Work item -> Look at each line of the listing. Copy those that hold the string "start".

Provided material ->

*-*-*

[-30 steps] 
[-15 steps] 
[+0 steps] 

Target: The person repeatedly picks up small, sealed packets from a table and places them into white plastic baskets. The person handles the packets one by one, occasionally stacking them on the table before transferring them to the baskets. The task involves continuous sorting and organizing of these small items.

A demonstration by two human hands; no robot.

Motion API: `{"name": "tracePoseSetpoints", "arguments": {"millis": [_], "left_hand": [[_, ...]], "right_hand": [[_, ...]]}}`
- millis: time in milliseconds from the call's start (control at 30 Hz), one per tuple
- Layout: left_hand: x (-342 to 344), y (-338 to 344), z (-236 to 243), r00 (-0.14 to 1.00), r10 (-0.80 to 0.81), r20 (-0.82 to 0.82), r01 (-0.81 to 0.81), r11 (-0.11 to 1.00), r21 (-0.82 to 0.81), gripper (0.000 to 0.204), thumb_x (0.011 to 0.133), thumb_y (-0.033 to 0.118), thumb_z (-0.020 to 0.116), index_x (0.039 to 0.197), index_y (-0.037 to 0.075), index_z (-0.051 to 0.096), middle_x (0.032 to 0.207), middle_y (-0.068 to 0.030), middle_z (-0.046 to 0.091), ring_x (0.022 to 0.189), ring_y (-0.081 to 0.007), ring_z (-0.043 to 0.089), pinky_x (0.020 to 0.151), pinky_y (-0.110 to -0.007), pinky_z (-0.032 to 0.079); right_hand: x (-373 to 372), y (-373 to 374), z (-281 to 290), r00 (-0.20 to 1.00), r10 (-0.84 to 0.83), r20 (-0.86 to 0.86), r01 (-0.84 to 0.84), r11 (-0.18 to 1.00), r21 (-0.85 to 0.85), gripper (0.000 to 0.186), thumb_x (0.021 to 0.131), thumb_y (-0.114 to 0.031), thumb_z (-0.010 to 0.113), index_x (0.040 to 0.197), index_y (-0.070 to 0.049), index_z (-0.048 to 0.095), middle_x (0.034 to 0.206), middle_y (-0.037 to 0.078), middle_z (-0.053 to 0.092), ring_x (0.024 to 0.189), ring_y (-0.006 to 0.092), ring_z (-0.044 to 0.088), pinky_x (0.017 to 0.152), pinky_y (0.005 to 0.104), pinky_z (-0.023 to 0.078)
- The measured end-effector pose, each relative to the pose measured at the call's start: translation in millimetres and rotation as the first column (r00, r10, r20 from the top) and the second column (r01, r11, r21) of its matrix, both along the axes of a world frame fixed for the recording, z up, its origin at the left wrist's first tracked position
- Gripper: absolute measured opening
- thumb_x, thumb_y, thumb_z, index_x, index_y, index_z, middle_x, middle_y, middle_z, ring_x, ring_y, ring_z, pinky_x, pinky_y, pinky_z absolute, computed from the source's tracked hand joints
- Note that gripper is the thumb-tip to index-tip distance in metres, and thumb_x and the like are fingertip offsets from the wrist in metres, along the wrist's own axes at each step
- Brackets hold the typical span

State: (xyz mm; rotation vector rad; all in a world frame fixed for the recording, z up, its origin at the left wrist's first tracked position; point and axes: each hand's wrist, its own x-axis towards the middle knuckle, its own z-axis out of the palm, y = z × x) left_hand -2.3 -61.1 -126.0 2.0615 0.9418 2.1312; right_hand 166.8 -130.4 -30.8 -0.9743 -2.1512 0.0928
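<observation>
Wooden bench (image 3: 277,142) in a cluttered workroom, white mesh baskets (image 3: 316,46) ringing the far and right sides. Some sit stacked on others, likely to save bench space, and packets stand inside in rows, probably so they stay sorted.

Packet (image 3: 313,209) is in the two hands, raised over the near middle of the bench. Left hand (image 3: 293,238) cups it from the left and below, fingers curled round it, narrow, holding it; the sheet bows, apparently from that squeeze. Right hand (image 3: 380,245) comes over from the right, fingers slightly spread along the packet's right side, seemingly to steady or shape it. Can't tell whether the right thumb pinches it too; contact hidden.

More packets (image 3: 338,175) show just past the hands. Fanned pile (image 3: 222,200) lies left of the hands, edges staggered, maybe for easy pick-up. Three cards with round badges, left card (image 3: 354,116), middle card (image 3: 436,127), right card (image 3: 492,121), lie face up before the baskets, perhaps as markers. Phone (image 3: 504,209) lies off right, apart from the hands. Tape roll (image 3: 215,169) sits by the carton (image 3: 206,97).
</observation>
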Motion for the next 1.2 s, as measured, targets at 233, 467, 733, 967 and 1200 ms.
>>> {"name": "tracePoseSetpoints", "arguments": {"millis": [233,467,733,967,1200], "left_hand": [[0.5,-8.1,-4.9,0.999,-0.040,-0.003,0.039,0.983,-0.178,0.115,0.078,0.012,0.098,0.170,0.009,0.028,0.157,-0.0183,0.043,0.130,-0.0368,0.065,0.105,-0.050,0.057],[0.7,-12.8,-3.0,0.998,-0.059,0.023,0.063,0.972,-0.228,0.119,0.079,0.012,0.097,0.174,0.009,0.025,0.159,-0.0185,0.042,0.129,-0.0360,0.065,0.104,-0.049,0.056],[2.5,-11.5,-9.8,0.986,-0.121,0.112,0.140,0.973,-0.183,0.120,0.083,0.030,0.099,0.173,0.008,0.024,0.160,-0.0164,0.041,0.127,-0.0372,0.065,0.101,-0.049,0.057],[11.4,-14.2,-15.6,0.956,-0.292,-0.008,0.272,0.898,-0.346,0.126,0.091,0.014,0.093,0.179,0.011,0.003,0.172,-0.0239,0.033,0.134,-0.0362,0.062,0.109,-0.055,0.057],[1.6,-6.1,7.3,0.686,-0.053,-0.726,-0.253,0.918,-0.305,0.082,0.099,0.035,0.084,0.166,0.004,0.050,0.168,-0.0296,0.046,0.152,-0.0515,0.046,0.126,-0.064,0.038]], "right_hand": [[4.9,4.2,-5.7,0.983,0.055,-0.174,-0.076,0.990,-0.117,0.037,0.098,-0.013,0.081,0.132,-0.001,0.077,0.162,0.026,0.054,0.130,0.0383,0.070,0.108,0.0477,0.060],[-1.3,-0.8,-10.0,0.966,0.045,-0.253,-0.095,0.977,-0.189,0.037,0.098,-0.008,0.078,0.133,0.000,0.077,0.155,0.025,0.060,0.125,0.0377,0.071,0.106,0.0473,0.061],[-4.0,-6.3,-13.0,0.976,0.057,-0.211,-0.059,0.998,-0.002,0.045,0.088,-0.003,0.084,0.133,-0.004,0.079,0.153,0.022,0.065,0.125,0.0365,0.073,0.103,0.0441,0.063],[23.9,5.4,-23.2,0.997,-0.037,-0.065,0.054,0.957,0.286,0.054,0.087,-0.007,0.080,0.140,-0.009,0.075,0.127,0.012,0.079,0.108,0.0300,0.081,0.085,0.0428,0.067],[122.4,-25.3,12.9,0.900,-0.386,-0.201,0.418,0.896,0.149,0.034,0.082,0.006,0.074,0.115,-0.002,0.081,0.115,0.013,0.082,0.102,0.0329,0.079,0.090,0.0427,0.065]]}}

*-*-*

Exercise answer ->
- millis: time in milliseconds from the call's start (control at 30 Hz), one per tuple
- The measured end-effector pose, each relative to the pose measured at the call's start: translation in millimetres and rotation as the first column (r00, r10, r20 from the top) and the second column (r01, r11, r21) of its matrix, both along the axes of a world frame fixed for the recording, z up, its origin at the left wrist's first tracked position

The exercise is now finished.